[Whisper] Word level and character level timestamps
Feature request
output = pipe(audio_file,chunk_length_s=30,return_timestamps=True)
Getting word level and character level timestamps with Whisper model asr pipeline upon using return_timestamps=True
Motivation
The timestamps returned currently are at stride level. For our use case, we want to get accurate timestamps for each word or possibly each character.use case
Your contribution
With guidance, happy to submit the PR.
cc @ArthurZucker and @Narsil
Hi @Rishabh-Choudhry .
This is impossible to do with whisper. Whisper simply doesn't work in such a way, it output "timestamp" tokens, roughly when it feels like. And that's all we can do with them.

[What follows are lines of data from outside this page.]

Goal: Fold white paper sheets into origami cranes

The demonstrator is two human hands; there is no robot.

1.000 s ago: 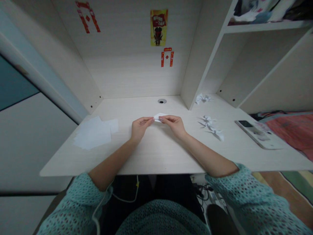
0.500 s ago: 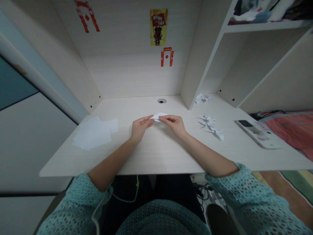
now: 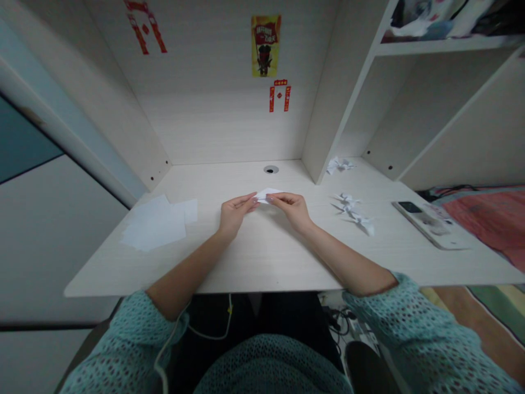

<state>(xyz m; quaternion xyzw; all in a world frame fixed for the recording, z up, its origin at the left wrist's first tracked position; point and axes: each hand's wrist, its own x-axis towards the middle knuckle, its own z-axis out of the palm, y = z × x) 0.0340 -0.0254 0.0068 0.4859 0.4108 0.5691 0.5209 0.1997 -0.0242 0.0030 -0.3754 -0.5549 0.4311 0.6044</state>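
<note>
Head view: your left hand (image 3: 233, 218) and your right hand (image 3: 294, 210) meet over the bench (image 3: 262, 262), the fingers of each closed to a narrow pinch on one folded white paper (image 3: 269, 191). Its far edge shows beyond your fingertips, while the inner folds are too small to read. You have it about midway along the bench, nearer the back edge than the front; whether it touches the surface, you cannot tell from here. Just behind it, close to the back edge, is a round cable hole (image 3: 270, 169).

To your right, several small folded paper figures (image 3: 363, 223) lie in a huddle, with more white folded pieces (image 3: 340, 164) at the back edge by the foot of the upright panel (image 3: 348, 93). Farther over, a phone (image 3: 429, 224) lies towards the bench's right end, near a red cloth (image 3: 488, 219). On your other side, loose white sheets (image 3: 153, 224) overlap by the left edge, a smaller sheet (image 3: 191, 210) at their inner side.
</note>
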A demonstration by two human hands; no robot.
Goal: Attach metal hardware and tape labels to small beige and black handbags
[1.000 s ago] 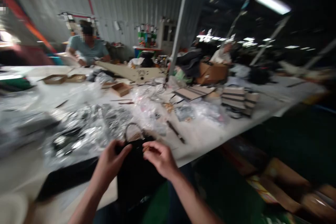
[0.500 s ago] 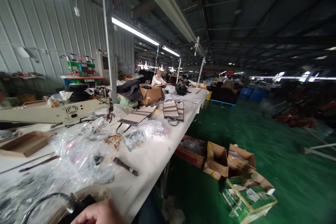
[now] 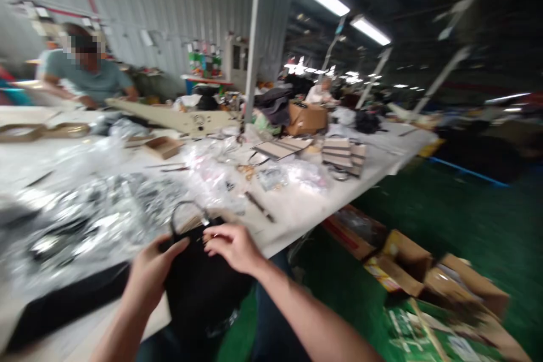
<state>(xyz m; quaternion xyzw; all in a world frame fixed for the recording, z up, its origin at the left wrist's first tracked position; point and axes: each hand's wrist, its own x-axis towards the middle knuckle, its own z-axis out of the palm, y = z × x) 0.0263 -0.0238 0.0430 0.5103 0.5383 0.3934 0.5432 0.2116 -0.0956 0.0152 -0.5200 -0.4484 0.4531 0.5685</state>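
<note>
A black bag with a dark curved handle hangs at the table's near edge, over my lap. My left hand is closed on its upper left edge, thumb lying on the black material. At the upper right edge, by the handle's base, my right hand pinches with fingertips. Something small and shiny glints there, too blurred to name. Clear plastic wrapping with shiny pieces inside lies beyond my left hand. A dark strap-like piece rests on the table past my right hand.
Flat striped panels with handles and a cardboard box sit farther along the white table. Open cartons stand on the green floor at right. A co-worker leans over the table's far left side.
The view has swung left, bringing a co-worker into sight. Both my hands now show on the black bag; before, only part of one hand appeared at the bottom edge.
</note>
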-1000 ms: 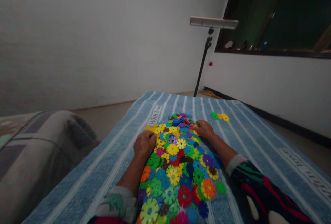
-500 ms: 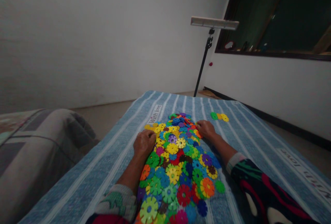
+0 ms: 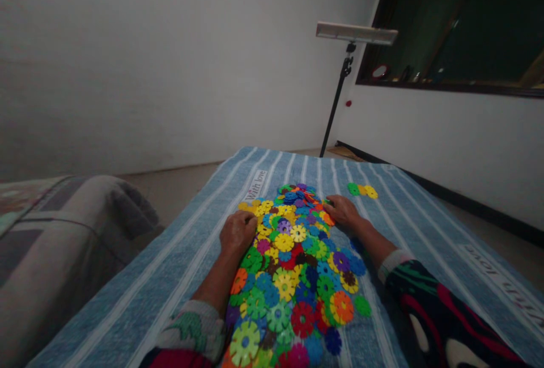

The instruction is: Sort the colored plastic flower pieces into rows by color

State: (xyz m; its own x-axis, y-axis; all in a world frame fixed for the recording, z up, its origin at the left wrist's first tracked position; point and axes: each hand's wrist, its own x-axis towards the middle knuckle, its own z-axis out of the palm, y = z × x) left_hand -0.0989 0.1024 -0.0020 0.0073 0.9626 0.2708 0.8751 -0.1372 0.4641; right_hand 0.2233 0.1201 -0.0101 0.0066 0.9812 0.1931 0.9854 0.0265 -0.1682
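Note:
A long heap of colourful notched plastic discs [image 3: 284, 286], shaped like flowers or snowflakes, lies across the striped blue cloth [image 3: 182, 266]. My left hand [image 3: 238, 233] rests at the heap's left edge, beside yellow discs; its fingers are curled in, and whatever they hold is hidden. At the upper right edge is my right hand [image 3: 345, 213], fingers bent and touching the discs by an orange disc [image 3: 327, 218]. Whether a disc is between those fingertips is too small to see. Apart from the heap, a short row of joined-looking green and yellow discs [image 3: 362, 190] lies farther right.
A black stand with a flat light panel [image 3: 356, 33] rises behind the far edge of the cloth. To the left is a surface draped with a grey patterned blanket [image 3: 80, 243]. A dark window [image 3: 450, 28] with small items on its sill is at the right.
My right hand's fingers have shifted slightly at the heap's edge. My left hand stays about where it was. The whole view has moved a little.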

I've seen hybrid approaches where you use wav2vec2 (and similar) to get those accurate timestamps and solve the potential conflicts. This is however outside of scope for the pipelines in my opinion. (Too complex, and requires running 2 different models, and impossible to align in the general case).
https://github.com/m-bain/whisperX
Would that work for you ?
This approach with DTW is more memory efficient and scalable: https://github.com/linto-ai/whisper-timestamped
Just going to bump this. There are several solutions out there and this is a pretty key missing feature from the transformer implementation of Whisper. E.g. https://github.com/jianfch/stable-ts/blob/main/stable_whisper/whisper_word_level.py
There's a PR opened for it: https://github.com/huggingface/transformers/pull/21427
If you look at it, it actually uncovered some issues with Whisper itself (in non timestamp mode, the default in transformers, not the default in openai.)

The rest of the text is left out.